Print exactly the lines that run from the first line of the material to the line containing "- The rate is", both ends included, and skip the pictures.
(Data block)
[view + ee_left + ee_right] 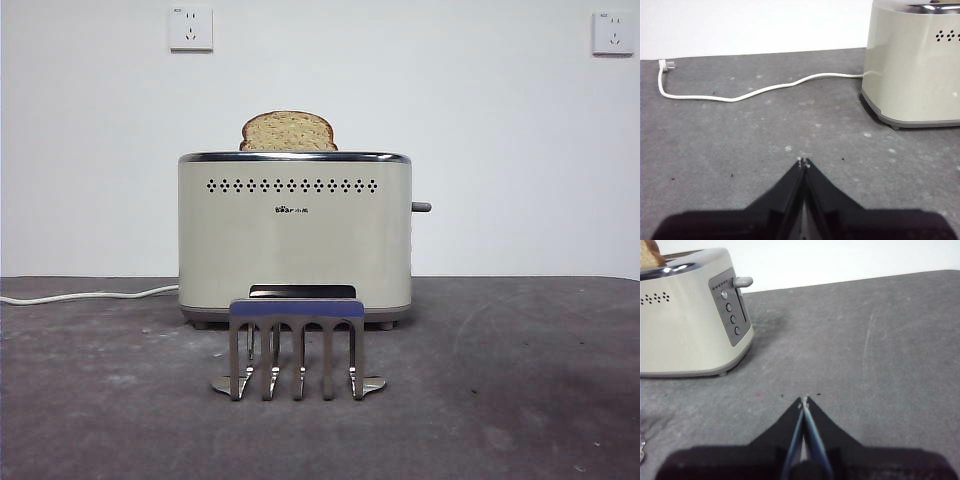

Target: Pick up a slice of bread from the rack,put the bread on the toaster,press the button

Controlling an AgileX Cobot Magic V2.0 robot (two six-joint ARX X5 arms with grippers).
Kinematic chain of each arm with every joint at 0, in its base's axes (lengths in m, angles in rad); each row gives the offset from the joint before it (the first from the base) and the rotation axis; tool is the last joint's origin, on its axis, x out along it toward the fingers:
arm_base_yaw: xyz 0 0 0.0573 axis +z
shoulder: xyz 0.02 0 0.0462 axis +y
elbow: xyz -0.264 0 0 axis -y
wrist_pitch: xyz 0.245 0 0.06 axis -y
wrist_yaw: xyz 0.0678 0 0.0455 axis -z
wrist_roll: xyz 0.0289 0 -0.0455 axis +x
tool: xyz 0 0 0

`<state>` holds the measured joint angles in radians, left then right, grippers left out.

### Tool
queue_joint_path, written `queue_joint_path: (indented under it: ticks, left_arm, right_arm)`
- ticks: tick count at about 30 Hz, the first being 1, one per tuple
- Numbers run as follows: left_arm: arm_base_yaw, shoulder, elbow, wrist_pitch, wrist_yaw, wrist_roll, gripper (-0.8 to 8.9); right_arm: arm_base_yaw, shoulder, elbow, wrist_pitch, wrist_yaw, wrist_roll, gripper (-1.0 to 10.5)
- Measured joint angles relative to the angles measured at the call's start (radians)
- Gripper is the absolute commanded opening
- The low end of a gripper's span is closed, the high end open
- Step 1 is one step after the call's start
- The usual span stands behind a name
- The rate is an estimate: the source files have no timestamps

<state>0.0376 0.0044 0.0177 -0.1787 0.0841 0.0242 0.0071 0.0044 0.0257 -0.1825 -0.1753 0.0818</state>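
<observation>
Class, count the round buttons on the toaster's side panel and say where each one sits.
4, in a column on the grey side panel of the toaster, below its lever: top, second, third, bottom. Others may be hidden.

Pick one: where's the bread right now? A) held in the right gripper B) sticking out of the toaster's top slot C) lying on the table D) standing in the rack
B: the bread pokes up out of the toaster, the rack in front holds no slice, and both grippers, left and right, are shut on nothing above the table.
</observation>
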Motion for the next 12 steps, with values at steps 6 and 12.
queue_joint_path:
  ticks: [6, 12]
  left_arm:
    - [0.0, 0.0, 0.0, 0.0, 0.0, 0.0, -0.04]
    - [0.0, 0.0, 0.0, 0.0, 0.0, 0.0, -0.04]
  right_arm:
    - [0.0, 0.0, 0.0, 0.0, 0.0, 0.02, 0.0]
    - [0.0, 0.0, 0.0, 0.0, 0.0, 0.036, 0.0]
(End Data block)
● **Task solution**:
[view + ee_left + ee_right] 

Target: Pick up a slice of bread from the rack,put the bread on the toaster,press the button

Controlling an AgileX Cobot Magic V2.0 robot (two six-joint ARX X5 arms with grippers).
Kinematic chain of each arm with every joint at 0, in its base's axes (lengths in m, angles in rad); each row gives the offset from the joint before it (the first from the base) and the rotation axis; tool is the last joint's origin, on its axis, x out along it toward the fingers:
arm_base_yaw: xyz 0 0 0.0573 axis +z
shoulder: xyz 0.02 0 0.0462 axis +y
elbow: xyz -0.264 0 0 axis -y
wrist_pitch: xyz 0.245 0 0.06 axis -y
wrist_yaw: xyz 0.0678 0 0.0455 axis -z
wrist_roll: xyz 0.0289 0 -0.0455 axis +x
tool: xyz 0 0 0

`<state>` holds the measured joint angles in radians, left then right, grippers left out.

### Tool
queue_joint_path, written `queue_joint_path: (indented under it: ticks, left_arm, right_arm)`
- ticks: tick count at about 30 Hz, the first being 1, one per tuple
- Numbers run as follows: left_arm: arm_base_yaw, shoulder, elbow, wrist_pitch, wrist_yaw, wrist_roll, gripper (-0.8 to 8.9); right_arm: arm_base_yaw, shoulder, elbow, wrist_pitch, wrist_yaw, wrist_roll, gripper (-1.0 to 10.5)
- Measured joint angles relative to the angles measured at the call's start (radians)
- Gripper is the absolute commanded opening
- The low end of a gripper's span is closed, the high end open
- Step 1 is one step after the call's start
- The usual span stands behind a name
- The rate is an estimate: the source files have no timestamps

The exercise calls for nothing more.